A judge has extended the short-term injunction blocking the federal government from dismantling the long gun registry.

The court order remains in effect until next week when a ruling on a medium-term injunction is expected.

Quebec's legal challenge of the federal law to destroy data in the gun registry is scheduled to start in June.

But federal government lawyers opposed the interim order to keep the registry going until a ruling is made in the case.

Justice Marc-André Blanchard of Quebec’s Superior Court accepted the province's argument that it would suffer irreparable harm without an order from the court.

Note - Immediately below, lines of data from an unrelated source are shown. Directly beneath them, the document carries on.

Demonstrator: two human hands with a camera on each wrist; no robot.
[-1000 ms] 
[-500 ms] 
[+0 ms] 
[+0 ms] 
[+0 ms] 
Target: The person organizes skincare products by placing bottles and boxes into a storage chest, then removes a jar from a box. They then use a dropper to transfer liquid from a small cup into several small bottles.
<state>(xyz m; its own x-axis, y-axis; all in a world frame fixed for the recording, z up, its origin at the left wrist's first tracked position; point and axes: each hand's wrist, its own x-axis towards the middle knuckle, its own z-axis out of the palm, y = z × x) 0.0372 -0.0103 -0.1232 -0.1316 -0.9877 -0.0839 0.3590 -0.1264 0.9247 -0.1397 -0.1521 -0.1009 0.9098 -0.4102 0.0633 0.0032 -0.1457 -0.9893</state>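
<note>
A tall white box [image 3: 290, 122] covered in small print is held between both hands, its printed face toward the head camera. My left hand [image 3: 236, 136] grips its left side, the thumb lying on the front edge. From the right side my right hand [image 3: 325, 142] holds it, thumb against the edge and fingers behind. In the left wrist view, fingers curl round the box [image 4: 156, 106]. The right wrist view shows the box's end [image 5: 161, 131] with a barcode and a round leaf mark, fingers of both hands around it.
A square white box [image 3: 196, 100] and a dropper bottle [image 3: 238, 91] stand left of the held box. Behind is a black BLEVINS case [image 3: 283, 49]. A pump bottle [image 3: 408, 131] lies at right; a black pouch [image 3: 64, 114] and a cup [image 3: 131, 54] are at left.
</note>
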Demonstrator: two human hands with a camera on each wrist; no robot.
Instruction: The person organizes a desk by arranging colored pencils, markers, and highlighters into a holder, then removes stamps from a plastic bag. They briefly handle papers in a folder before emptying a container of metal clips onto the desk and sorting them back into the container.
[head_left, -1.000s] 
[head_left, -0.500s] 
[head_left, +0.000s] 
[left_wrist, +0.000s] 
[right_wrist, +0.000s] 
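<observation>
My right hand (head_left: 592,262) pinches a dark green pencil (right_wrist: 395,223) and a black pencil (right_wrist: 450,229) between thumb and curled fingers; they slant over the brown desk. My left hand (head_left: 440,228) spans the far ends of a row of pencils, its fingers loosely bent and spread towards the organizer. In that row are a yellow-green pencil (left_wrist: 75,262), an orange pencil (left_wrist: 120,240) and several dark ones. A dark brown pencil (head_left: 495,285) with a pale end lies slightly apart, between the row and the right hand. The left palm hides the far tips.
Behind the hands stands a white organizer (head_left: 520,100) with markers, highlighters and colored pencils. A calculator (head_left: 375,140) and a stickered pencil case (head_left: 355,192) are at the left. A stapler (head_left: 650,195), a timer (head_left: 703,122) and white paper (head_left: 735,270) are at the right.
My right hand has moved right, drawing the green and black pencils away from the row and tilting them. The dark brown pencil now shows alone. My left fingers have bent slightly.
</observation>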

In his ruling, the judge described the situation he is facing as unique in Canadian law where two levels of government on opposite sides of the registry are both claiming to be acting in the public interest.

Ottawa wants to move forward with dismantling the gun registry and deleting information contained in it.

The Quebec government sought an injunction in a Montreal court last week, in anticipation of royal assent for C-19, the Harper government's legislation to fulfil a longtime campaign promise to scrap the registry.

Quebec says it is entitled to that data as it moves forward in creating its own registry.

The court granted Quebec a temporary injunction last week that prevented Ottawa from destroying any of the data.

The ruling means Quebecers are still obliged to register their weapons, and that the registry data for the province will be preserved and maintained.